Password security. A topic that concerns us almost every day. After all, all our accounts are protected by passwords. Our data is behind passwords. Accesses are password protected. Software works via activation codes. Money transfers, too. Numeric and alphabetic codes – that is, passwords – are everywhere. But when are they really secure?
Although the password is supposed to provide security and protect data, it is actually one of the biggest security gaps in data protection. We’re talking about weak and strong passwords. There are better and worse passwords, but they all have one thing in common: none of them provide full security.
In fact, over 80 percent of cybercrime is achieved through passwords. These are not necessarily weak passwords. Passwords are always vulnerable. A password is always a sequence of characters that does not change. Unless they change the password.
But a static string of characters can inevitably be figured out. It takes longer with strong passwords than with weak passwords, but they are all crackable.
A password like “12345” can of course be found out quickly by anyone. But even a password like “ferwufh8erHFH)(ESHFSADHFjhfj9r80” consists of a fixed string of characters that can be figured out over a longer period of time. In case of doubt, character by character.
Especially with modern technologies it is possible to read passwords or decrypt data. So there is no real password security.
In addition, users themselves are responsible for security breaches. Passwords that are used for multiple accounts are a major security risk. However, passwords have the major disadvantage that they have to be remembered. And this becomes more difficult the more complex the passwords become and the more passwords there are. One password for all accounts that you can remember is easier than twelve passwords for twelve accounts, none of which you can remember.
We have already mentioned a few ways to crack a password. But let’s go into them in more detail. Hackers use special software that can figure out passwords. These technologies go through individual characters and ensure hit after hit that the password is revealed.
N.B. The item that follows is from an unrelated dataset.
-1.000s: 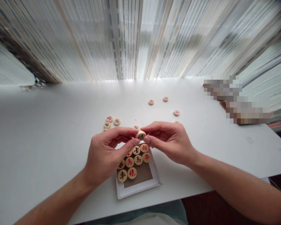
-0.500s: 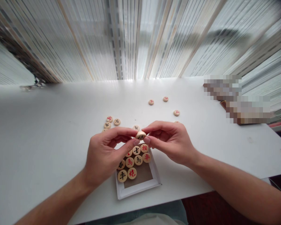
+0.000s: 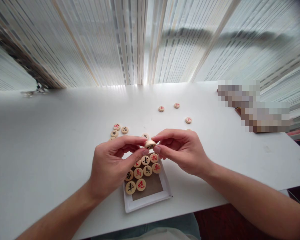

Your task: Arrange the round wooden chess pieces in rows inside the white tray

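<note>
Between the fingertips of my left hand point(image 3: 115, 160) and my right hand point(image 3: 182, 150) is a round wooden Chinese chess piece point(image 3: 150, 144), tilted, with a black character on its face. Both hands pinch it, one from each side, above the far edge of a shallow white box point(image 3: 152, 202). Rows of pieces lie face up in the box, among them a black-marked piece point(image 3: 130, 187) and a red-marked piece point(image 3: 141, 184) in the nearest row. My left hand hides the box's far left part. Just beyond the held piece lies another black-marked piece point(image 3: 145, 136).
Loose pieces lie farther out on the white table point(image 3: 52, 143): a small group point(image 3: 117, 127) at left and several red-marked ones point(image 3: 188, 120) at right. Blurred-out flat items point(image 3: 262, 120) rest at the far right. Striped curtains point(image 3: 130, 43) hang along the back edge.
Both hands hold almost the same place, still pinching the chess piece. The curtain's folds look shifted. The box and loose pieces stay where they were.
</note>
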A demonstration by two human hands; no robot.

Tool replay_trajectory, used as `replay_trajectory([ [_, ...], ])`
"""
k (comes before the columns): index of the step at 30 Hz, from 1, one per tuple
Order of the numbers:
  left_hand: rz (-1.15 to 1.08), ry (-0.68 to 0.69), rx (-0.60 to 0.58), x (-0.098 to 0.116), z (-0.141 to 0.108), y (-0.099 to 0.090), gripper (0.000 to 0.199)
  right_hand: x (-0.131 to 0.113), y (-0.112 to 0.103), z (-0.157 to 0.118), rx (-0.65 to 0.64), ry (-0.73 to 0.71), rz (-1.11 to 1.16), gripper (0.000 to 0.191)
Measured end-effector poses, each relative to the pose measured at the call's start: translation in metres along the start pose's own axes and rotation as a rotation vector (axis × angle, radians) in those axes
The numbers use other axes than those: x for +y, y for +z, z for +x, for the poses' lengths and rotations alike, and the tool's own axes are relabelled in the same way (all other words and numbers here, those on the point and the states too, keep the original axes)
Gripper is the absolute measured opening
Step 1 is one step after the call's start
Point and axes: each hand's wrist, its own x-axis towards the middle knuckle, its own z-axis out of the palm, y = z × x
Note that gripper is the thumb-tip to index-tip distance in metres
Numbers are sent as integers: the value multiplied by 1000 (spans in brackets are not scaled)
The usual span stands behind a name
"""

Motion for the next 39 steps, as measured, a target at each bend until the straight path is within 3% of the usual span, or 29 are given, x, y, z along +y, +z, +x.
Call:
replay_trajectory([
  [7,5,10,-1,1,0,0,24,-2,1,1,3,36,22,29],
  [15,-25,-43,8,3,1,1,24,-6,0,4,-23,193,130,21],
  [24,-71,-117,-28,6,2,1,23,-5,-1,5,-7,375,220,33],
  [39,-86,-156,-123,4,3,1,25,-5,-2,6,-1,273,204,22],
])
A password can also be easily calculated using certain algorithms. For example, hackers can have it search for password combinations that they think are related to you. Let’s say you use your date of birth and another letter or two as your password. An attacker could have an algorithm search for the number combination of your date of birth along with two letters and they would be delivered the password.
Of course, it’s harder to figure out complex passwords. Even with an algorithm. However, even that is only a matter of time. If a hacker wants to figure out a password, he will figure it out.
A natural thought now is that this doesn’t have to affect everyone, after all, what does a hacker want to do with my data? But data always has a use. Attackers don’t necessarily use it to get rich. They can also just have fun annoying someone with a hack. And a hack can be incredibly annoying.
That’s why it’s better to prevent hacks directly. This works, for example, by using two-factor authentication with an authenticator. The codes needed to log in via the authenticator are changed every 30 seconds. So it is virtually impossible to hack them, and even if you do, you can’t do anything with them after 30 seconds.
Passwords are never completely secure. That’s why it’s important to secure yourself multiple times. Even complex passwords can inevitably be cracked. Hackers do not explicitly target only large corporations or companies. Small and medium-sized companies are particularly affected, as they are often easier targets. Private individuals are not safe either. Data is always a sitting duck for hackers. Where and from whom this data originates is secondary. Weak password security does not stop them.